The gallery girl in the Empress Hotel who spent thirty minutes trying to sell us a six-inch, twenty-one-thousand-dollar bear sculpture while we dragged our tattered luggage around behind us.

“We don’t really . . . have money for . . . that,” Alex said, sounding diplomatic.

The girl nodded enthusiastically. “Hardly anyone does. But when art speaks to you, you find a way to make it work.”

Somehow, neither of us could bring ourselves to tell the girl that the twenty-one-thousand-dollar bear was not speaking to us, but we’d spent all day, since then, picking things up—a signed Backstreet Boys album in the used record shop, a copy of a novel called What My G-Spot Is Telling You in a squat little bookstore off a cobbled street, a pleather catsuit in a fetish shop I led Alex into primarily to embarrass him—and asking, Does this speak to you?

Yes, Poppy, it’s saying, Bye-Bye-Bye.

No, Alex, tell your G-spot to speak up.

Yes, I’ll take it for twenty-one thousand dollars and not a penny less!

We took turns asking and answering, and now, slumped over our black lacquered table, we can’t stop half-deliriously picking up spoons and napkins, making them talk to one another.

Our server is around our age, heavily pierced with a soft lisp and a good sense of humor. “If that soy says anything saucy, let me know,” she says. “It’s got a reputation around here.”

Alex tips her 30 percent, and the whole walk to the bus stop, I tease him for blushing whenever she looked at him, and he teases me for making eyes at the cashier in the record shop, which is fair, because I definitely did.

“I’ve never seen a city this flowery,” I say.

“I’ve never seen a city this clean,” he says.

“Should we move to Canada?” I ask.

“I don’t know,” he says. “Does Canada speak to you?”

With the buses, and the walking between stops, it takes two hours total to get the car I informally rented online through WWT, Women Who Travel.

I’m so relieved it actually exists—and that the keys are under the floor mat in the back seat, just like the car’s owner, Esmeralda, said they would be—that I start clapping at the sight of it.

“Wow,” Alex says, “this car is really speaking to you.”

“Yes,” I say, “it’s saying, Don’t let Alex drive.”

His mouth droops open, eyes going wide and glossy with feigned hurt.

“Stop!” I yelp, diving away from him and into the driver’s seat like he’s a live grenade.

“Stop what?” He bends to insert his Sad Puppy Face in front of me.

No!” I screech, shoving him away and writhing sideways in the seat as if trying to escape a swarm of ants pouring off him. I fling myself into the passenger seat, and he calmly climbs into the driver’s seat.

“I hate that face,” I say.

“Untrue,” Alex says.

He’s right.

I love that ridiculous face.

Also, I hate driving.

“When you find out about reverse psychology, I’m screwed,” I say.

“Hm?” he says, glancing sidelong as he starts up the car.

“Nothing.”

We drive two hours north to the motel I found on the eastern side of the island.
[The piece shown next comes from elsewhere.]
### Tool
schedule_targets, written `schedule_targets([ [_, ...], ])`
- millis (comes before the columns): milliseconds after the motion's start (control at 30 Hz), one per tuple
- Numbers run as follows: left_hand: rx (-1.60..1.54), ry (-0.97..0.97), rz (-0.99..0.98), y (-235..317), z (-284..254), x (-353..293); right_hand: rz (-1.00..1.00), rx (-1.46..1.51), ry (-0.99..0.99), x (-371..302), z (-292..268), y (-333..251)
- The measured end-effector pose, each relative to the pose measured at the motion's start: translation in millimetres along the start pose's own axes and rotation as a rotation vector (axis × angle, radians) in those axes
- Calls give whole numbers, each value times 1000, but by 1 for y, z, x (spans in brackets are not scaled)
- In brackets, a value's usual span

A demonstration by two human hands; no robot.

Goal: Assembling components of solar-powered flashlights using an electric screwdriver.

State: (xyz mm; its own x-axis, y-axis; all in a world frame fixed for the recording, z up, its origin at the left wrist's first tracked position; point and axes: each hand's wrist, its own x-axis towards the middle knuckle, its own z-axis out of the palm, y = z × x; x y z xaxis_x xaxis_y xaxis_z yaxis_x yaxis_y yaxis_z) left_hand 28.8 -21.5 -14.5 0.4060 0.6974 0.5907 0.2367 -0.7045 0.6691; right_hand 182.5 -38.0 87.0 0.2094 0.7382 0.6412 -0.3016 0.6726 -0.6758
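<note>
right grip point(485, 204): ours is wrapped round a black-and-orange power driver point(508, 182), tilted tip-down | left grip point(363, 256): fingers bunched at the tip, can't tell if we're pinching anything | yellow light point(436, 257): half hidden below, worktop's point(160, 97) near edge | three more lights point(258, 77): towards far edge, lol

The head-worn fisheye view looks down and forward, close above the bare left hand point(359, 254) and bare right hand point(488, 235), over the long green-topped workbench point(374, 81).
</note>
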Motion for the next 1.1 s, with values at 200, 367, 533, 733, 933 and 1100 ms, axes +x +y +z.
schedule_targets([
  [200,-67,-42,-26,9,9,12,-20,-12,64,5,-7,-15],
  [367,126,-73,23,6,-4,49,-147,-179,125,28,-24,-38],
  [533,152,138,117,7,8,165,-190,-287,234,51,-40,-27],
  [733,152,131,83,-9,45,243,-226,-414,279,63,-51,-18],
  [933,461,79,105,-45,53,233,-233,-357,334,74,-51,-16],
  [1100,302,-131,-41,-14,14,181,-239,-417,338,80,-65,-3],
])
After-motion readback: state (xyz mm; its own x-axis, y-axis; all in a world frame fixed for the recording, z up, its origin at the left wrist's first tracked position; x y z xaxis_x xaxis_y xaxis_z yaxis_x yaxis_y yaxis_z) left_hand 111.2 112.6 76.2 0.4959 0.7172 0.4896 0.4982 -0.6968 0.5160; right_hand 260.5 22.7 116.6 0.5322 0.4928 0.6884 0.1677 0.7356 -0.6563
It’s a misty wonderland, wide uncluttered roads lined in forests as ancient as they are dense. There’s not a ton to do in town, but there are redwoods and hiking trails to waterfalls and a Tim Hortons just a few miles down the road from our motel, a low, lodge-like place with a gravel parking lot out front and a wall of fog-cloaked foliage behind it.

“I sort of love it here,” Alex says.

“I sort of do too,” I agree.

And it doesn’t matter that it rains all week and we finish every hike soaked to the bone, or that we can only find two affordable restaurants and have to eat at each of them thrice, or that we slowly start to realize nearly everyone else we cross paths with is in the upper-sixties-and-older set and that we’re definitely staying in a retirement village. Or that our motel room is always damp, or that there’s so little to do we have time to kill one full day in a nearby Chapters bookstore (where we eat both breakfast and lunch in their café in silence while Alex reads Murakami and I take notes for future reference from a stack of Lonely Planet guides).

None of it matters. I spend the whole week thinking, This speaks to me.

This is what I want for the rest of my life. To see new places. To meet new people. To try new things. I don’t feel lost or out of place here. There’s no Linfield to escape or long, boring classes to dread going back to. I’m anchored only in this moment.

“Don’t you wish we could always be doing this?” I ask Alex.

He looks up over his book at me, one corner of his mouth curling. “Wouldn’t leave a lot of time for reading.”

“What if I promise to take you to a bookstore in every city?” I ask. “Then will you quit school and live in a van with me?”

His head tilts to one side as he thinks. “Probably not,” he says, which is no surprise for a variety of reasons, including the fact that Alex loves his classes so much he’s already researching English grad programs, whereas I’m muscling through with straight Cs.

“Well, I had to try,” I say with a sigh.

Alex sets his book down. “I tell you what. You can have my summer breaks. I’ll keep those wide open for you, and we’ll go anywhere you want, that we can afford.”

“Really?” I say, dubious.

“Promise.” He holds out his hand, and we shake on it, then sit there grinning for a few seconds, feeling like we’ve just signed some life-alteringly significant contract.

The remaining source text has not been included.